Problem statement:
Copy, word for word, the lines below from the one containing "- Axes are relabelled" up to and including the one containing "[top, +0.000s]", with pictures left out.

(Collection entries)
┌──

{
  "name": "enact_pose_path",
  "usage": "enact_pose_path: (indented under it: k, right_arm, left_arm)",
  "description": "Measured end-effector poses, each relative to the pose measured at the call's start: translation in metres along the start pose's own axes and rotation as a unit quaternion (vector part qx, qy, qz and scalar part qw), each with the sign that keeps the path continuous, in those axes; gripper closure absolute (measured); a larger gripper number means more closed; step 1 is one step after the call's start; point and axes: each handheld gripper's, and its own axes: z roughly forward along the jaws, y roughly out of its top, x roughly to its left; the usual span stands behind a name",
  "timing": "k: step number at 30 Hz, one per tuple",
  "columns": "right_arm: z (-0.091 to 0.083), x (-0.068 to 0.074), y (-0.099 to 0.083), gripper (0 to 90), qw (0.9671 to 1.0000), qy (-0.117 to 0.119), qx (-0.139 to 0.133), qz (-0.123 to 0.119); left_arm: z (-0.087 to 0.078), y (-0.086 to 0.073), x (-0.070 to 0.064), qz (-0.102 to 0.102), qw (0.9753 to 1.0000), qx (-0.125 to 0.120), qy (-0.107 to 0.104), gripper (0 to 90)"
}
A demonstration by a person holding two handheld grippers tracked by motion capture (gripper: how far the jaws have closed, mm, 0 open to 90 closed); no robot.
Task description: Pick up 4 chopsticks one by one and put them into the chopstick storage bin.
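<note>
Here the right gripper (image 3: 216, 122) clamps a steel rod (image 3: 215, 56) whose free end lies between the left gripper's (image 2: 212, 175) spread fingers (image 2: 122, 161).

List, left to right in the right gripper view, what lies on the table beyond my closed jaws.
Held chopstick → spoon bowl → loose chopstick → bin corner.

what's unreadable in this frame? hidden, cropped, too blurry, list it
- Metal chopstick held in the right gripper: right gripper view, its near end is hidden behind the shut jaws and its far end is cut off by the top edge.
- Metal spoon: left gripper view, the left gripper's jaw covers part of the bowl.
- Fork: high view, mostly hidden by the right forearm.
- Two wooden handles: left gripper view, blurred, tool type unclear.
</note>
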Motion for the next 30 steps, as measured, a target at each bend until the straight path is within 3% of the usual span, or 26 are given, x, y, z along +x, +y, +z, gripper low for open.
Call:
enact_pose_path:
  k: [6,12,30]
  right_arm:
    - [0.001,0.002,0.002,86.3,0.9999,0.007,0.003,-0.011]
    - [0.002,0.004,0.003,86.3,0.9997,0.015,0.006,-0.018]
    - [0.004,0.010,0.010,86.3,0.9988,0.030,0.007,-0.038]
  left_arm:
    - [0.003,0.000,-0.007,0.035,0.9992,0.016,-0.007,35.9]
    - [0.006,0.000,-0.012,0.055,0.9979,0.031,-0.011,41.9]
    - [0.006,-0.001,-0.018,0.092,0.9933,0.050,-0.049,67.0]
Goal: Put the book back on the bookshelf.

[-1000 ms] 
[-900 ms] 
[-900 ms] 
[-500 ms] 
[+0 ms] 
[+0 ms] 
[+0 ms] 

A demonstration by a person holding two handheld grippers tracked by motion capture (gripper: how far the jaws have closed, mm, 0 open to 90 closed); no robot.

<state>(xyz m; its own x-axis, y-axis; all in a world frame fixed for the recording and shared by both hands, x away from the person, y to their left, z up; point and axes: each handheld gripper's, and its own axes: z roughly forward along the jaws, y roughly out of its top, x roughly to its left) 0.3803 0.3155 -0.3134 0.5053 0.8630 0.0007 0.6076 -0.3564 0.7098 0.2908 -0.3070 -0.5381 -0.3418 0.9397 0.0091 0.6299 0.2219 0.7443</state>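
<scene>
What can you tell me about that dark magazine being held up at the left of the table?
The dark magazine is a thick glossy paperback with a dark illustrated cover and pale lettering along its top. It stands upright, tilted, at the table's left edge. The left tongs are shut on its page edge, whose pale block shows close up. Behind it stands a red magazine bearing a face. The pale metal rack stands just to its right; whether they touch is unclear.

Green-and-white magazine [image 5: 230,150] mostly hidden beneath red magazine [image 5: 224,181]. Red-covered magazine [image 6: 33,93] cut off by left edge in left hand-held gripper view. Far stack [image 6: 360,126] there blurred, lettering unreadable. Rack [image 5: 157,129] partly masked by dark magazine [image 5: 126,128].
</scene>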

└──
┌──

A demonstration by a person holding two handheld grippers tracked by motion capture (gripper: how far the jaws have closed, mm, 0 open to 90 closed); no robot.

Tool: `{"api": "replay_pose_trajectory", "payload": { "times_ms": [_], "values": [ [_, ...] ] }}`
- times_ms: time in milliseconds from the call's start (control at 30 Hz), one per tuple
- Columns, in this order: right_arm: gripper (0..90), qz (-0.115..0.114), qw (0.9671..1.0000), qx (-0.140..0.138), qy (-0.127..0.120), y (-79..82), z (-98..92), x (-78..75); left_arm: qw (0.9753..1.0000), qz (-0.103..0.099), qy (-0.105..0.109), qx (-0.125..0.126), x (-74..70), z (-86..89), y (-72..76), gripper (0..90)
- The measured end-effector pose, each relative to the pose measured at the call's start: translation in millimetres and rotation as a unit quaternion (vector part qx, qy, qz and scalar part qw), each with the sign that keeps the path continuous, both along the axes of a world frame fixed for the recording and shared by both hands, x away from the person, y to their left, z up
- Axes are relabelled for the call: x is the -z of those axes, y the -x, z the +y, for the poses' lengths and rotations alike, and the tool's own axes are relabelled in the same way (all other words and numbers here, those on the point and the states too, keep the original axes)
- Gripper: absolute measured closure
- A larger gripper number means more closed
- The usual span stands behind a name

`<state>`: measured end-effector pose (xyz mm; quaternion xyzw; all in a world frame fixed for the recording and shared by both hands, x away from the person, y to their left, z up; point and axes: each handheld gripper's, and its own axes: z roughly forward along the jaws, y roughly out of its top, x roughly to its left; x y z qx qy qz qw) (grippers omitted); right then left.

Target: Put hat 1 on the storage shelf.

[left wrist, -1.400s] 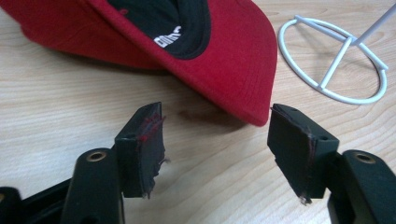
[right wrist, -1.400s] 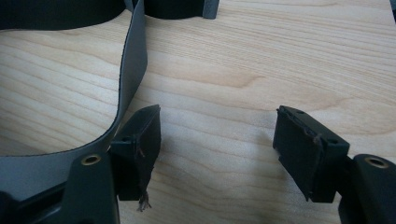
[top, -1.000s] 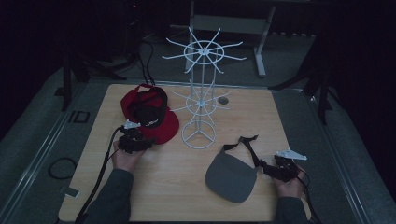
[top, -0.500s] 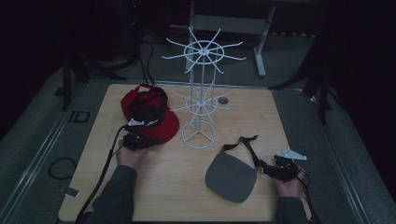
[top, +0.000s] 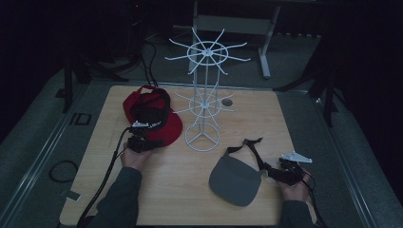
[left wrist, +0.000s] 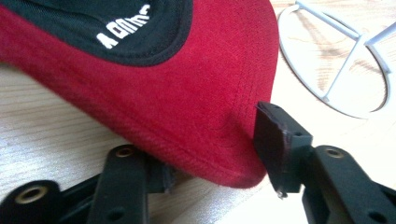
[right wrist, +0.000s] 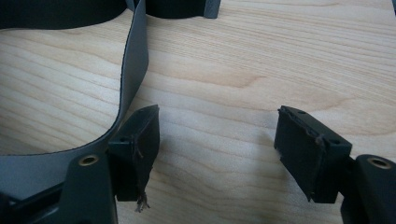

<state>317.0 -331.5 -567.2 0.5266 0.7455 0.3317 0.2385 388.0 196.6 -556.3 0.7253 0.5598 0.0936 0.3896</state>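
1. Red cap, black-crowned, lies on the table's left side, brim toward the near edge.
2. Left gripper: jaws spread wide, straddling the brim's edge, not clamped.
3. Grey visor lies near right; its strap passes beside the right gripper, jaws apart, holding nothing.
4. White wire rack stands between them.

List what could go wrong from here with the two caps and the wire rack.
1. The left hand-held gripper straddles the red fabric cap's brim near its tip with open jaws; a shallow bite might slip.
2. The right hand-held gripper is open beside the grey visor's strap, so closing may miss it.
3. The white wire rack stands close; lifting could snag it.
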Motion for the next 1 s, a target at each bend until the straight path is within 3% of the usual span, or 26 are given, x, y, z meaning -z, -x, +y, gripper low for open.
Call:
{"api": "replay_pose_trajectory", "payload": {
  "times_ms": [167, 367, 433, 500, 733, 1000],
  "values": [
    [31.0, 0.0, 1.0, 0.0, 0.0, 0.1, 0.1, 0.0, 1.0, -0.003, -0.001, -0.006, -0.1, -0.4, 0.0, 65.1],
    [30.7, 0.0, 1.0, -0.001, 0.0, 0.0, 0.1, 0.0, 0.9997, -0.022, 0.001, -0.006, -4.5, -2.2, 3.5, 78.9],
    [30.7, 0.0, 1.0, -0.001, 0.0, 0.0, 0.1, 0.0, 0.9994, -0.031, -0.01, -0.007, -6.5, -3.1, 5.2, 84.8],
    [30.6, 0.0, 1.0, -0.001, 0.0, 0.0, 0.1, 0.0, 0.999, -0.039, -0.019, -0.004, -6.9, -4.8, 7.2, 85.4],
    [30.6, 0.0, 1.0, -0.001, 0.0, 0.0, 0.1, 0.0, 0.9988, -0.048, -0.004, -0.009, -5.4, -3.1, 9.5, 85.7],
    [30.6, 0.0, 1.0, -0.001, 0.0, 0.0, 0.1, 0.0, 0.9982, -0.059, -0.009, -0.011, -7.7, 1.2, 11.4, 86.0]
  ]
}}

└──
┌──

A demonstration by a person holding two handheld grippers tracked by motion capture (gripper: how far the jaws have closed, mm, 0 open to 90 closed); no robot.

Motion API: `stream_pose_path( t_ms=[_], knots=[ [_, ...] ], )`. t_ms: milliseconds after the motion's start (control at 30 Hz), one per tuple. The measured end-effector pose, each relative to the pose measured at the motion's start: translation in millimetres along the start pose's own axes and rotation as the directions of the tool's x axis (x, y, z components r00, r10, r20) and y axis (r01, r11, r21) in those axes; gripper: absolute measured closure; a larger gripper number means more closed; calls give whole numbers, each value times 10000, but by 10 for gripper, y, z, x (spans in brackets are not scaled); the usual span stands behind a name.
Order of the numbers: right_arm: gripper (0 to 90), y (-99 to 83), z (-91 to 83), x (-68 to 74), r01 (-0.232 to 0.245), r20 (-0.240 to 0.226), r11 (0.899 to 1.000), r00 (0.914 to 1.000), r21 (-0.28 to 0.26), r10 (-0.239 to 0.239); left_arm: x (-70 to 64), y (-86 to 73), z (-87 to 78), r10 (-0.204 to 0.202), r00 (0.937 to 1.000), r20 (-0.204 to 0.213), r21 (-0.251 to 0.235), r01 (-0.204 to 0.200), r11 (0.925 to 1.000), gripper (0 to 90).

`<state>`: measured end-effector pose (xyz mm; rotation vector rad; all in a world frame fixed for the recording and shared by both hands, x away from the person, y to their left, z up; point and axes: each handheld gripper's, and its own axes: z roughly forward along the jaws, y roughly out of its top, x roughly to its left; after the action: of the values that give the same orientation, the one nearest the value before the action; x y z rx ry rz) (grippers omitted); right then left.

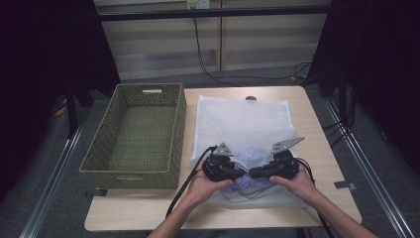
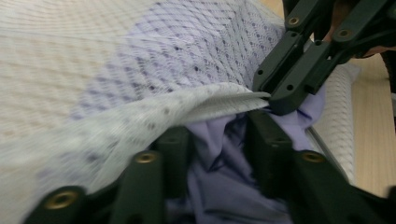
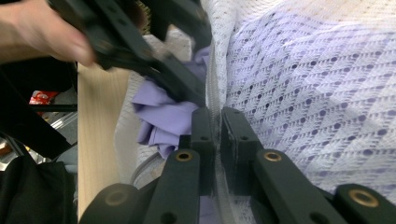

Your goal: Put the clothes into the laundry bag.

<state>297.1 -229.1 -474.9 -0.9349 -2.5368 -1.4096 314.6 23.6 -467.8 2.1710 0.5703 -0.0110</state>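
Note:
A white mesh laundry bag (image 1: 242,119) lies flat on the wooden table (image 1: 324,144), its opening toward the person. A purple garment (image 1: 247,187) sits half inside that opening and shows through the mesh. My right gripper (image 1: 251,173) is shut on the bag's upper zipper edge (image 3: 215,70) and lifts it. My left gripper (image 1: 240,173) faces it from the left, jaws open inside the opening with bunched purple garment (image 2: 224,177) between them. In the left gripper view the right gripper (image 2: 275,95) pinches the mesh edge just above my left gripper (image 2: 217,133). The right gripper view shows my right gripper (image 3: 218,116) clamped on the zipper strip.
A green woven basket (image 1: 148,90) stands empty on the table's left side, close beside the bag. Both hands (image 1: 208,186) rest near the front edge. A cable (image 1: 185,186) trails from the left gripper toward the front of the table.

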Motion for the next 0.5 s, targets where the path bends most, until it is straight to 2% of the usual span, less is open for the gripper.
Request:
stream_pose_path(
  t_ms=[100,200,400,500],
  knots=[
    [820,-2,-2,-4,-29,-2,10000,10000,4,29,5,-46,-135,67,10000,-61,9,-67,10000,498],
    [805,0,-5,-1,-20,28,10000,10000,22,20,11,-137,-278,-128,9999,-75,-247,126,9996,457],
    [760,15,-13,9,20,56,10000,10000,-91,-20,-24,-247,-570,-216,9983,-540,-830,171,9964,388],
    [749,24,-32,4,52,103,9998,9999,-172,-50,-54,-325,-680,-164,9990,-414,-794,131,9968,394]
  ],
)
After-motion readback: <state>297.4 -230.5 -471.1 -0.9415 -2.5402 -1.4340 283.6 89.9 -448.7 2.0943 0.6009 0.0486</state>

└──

Your solution:
- Axes are relabelled for the call: x is the -z of those axes, y the -x, z the +y, for the poses' lengths and rotations alike, and the tool's own axes are relabelled in the same way (all other words and numbers here, those on the point and the states too, keep the original axes)
- Gripper: absolute measured closure
- A larger gripper number means more closed
- The usual span stands behind a name

`<state>`: measured end-effector pose (xyz mm; quaternion xyzw; all in a world frame fixed for the recording and shared by both hands, x away from the person, y to their left, z up; point and axes: each handheld gripper's, and its own axes: z roughly forward along the jaws, y roughly out of its top, x roughly to its left; x y z qx qy qz qw) (grippers omitted); right then left.

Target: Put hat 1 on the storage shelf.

[left wrist, -1.400s] 
[right wrist, -1.400s] 
[top, -1.000s] 
[top, -0.500s] 
[top, +0.000s] 

No other output was requested.